TASK TO COMPLETE :: Produce the listing below again, exactly as shown.

GIVEN INFORMATION ::
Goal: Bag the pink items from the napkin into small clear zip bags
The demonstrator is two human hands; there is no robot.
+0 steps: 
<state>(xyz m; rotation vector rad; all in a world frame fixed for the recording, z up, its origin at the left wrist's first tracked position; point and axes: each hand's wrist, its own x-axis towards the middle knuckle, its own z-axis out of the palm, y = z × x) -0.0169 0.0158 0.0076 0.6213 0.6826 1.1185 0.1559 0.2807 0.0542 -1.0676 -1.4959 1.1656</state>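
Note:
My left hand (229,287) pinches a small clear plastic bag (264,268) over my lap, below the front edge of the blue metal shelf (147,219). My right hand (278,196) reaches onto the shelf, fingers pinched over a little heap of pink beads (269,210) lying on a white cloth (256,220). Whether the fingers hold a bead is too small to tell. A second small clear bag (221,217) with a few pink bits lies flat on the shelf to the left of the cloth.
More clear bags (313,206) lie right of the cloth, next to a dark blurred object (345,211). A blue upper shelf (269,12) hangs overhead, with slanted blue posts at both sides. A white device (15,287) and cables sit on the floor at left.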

RESPONSE BOX ::
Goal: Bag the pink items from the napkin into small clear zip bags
The demonstrator is two human hands; there is no robot.
+0 steps: 
<state>(xyz m; rotation vector rad; all in a world frame fixed for the recording, z up, its origin at the left wrist's first tracked position; point and axes: each hand's wrist, its own x-axis towards the middle knuckle, its own z-axis out of the palm, y = z × x) -0.0169 0.0158 0.0076 0.6213 0.6826 1.1185 0.1559 0.2807 0.0542 -1.0676 -1.4959 1.1656</state>
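Note:
My left hand (229,287) pinches a small clear plastic bag (264,268) over my lap, below the front edge of the blue metal shelf (147,219). My right hand (278,196) reaches onto the shelf, fingers pinched over a little heap of pink beads (269,210) lying on a white cloth (256,220). Whether the fingers hold a bead is too small to tell. A second small clear bag (221,217) with a few pink bits lies flat on the shelf to the left of the cloth.
More clear bags (313,206) lie right of the cloth, next to a dark blurred object (345,211). A blue upper shelf (269,12) hangs overhead, with slanted blue posts at both sides. A white device (15,287) and cables sit on the floor at left.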

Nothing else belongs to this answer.